AIM OF THE EXERCISE: Leave out the pictures, and write out exactly the lines from the beginning of the material to the line holding "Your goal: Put", that line included, and nothing else.

INFORMATION GIVEN:
== Segment start ==
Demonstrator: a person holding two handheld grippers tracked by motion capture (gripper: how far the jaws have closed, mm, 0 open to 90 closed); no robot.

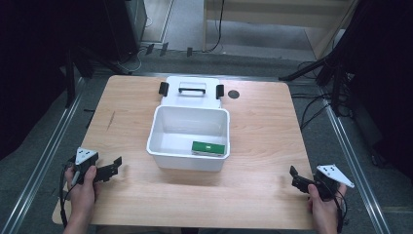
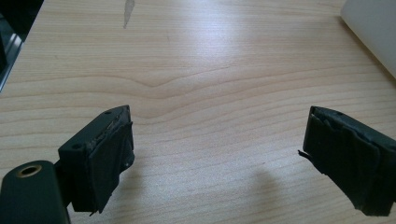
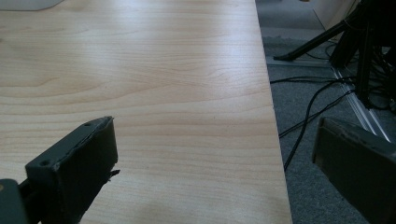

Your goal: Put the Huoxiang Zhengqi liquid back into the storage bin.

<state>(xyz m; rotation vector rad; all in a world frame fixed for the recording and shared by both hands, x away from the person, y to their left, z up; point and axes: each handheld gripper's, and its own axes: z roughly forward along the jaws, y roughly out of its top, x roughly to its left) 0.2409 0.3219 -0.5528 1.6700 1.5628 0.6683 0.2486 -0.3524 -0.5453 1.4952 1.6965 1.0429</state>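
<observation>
The left gripper (image 2: 215,163) has its jaws spread wide with nothing between them, only bare wood grain showing in the gap. It hovers low over the table (image 1: 263,126) near the front left corner, held in the person's left hand (image 1: 82,187). In the left gripper view, a white corner of the box (image 2: 373,32) shows at the upper right, well apart from the jaws.

The right gripper (image 3: 215,158) is also wide open and empty. Its one jaw sits above the wood and the other hangs past the table's right edge, over grey floor and black cables (image 3: 317,98). The right hand (image 1: 324,204) holds it near the front right corner.

Between the two grippers, farther back on the table, stands the open white box (image 1: 189,139). A green packet (image 1: 208,147) lies inside against its near wall, toward the right. The lid (image 1: 192,91), with a handle and two black latches, lies flat behind the box, touching it.
</observation>
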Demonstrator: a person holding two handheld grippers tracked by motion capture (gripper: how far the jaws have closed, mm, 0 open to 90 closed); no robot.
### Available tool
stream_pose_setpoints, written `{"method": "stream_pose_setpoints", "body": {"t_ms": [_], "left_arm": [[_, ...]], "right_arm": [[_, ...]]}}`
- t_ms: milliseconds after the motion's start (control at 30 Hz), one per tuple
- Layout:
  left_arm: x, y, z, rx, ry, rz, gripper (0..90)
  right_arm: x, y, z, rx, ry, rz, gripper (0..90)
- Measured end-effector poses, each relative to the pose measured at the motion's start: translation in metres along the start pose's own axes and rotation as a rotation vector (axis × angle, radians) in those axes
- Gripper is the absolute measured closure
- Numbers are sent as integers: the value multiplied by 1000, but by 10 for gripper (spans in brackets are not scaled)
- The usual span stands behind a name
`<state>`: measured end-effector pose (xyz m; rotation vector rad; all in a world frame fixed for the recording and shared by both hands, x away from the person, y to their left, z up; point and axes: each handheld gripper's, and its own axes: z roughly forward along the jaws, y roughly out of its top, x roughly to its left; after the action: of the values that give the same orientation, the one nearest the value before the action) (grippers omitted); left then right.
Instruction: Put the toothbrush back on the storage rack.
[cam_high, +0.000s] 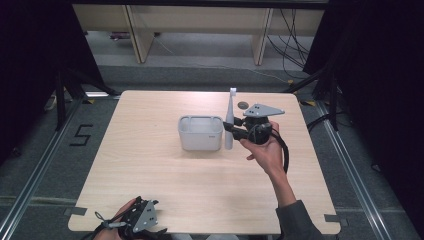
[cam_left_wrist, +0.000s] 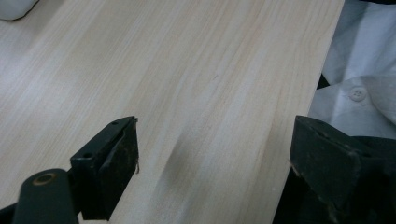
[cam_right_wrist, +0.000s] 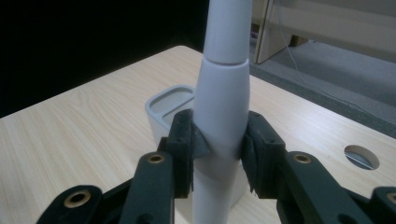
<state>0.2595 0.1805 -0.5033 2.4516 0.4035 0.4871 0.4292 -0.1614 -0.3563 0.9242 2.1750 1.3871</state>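
The electric toothbrush (cam_high: 230, 122) stands upright just beside the right wall of the grey holder (cam_high: 200, 132), its long axis vertical, brush head up. The right tongs (cam_high: 231, 128) approach it level from the side away from the holder and are clenched on its thick handle; in the right gripper view both pads press the handle (cam_right_wrist: 220, 112) from either side. The holder's compartments lie directly beyond the toothbrush from these tongs, so the coming move likely turns on a short shift toward the holder and a vertical descent. The left tongs (cam_left_wrist: 210, 154) are released, jaws wide over bare bench (cam_high: 165, 190), well apart from the holder at the bench's near edge; the right hand is clearly nearer. Count: one toothbrush, one holder, two tongs.
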Motion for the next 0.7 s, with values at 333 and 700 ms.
{"method": "stream_pose_setpoints", "body": {"t_ms": [333, 700], "left_arm": [[0, 0, 0, -1, -2, -1, 153], [0, 0, 0, 0, -2, -1, 153]], "right_arm": [[-3, 15, 8, -20, -7, 27, 667], [-7, 36, 15, -31, -9, 39, 667]]}}
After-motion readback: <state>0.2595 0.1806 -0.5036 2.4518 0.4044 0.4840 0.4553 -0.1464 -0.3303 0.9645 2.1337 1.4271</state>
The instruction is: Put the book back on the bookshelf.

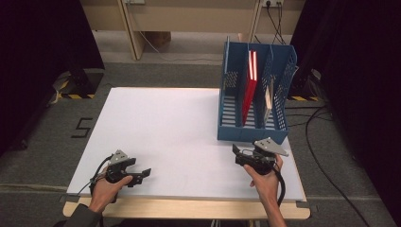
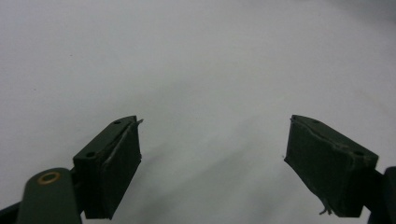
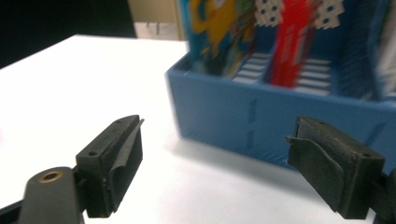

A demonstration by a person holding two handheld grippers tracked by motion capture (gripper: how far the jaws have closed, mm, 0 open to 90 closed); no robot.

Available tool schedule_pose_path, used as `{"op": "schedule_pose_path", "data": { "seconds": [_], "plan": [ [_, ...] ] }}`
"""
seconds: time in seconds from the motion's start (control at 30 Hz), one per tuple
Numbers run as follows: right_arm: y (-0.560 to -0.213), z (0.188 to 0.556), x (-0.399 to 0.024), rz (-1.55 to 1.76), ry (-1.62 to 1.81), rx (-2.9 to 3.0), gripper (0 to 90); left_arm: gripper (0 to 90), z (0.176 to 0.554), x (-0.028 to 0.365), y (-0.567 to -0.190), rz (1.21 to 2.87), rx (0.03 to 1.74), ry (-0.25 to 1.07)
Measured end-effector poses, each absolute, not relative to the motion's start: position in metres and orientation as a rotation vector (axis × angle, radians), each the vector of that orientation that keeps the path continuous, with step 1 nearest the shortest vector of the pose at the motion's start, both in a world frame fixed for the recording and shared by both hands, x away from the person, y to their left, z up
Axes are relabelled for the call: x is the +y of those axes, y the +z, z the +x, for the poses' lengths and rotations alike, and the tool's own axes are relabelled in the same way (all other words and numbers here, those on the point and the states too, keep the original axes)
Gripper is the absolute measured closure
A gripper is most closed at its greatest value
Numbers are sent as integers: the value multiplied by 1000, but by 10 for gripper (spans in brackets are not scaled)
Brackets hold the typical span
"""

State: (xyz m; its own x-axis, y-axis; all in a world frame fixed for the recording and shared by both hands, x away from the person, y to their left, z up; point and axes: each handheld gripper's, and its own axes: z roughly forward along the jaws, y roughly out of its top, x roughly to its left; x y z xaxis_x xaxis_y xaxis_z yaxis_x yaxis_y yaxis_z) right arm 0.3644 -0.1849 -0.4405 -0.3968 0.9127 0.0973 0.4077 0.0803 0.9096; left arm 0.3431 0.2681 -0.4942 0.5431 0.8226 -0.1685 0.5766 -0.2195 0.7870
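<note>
Both grippers gaped empty — the right gripper (image 3: 215, 163) alone faced the blue rack (image 3: 280, 116); the left gripper (image 2: 212, 158) saw bare table (image 2: 196, 56).

My right gripper (image 3: 212, 163) has its jaws spread wide with nothing between them, low over the white table (image 3: 70, 88). Just ahead stands the blue file rack (image 3: 261, 116), front wall facing me. A red book (image 3: 289, 42) stands upright in one slot; a colourful book (image 3: 224, 32) leans in the slot to its left.
</note>
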Motion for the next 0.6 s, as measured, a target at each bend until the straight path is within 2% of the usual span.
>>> {"op": "schedule_pose_path", "data": {
  "seconds": [0.6],
  "plan": [
    [-465,343,-167,1319,1262,1974,165,168,342,267,-495,1937,1131,374]
  ]
}}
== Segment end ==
RESPONSE TO THE TASK:
Demonstrator: a person holding two handheld grippers tracked by motion capture (gripper: how far the jaws have closed, mm, 0 open to 90 closed); no robot.


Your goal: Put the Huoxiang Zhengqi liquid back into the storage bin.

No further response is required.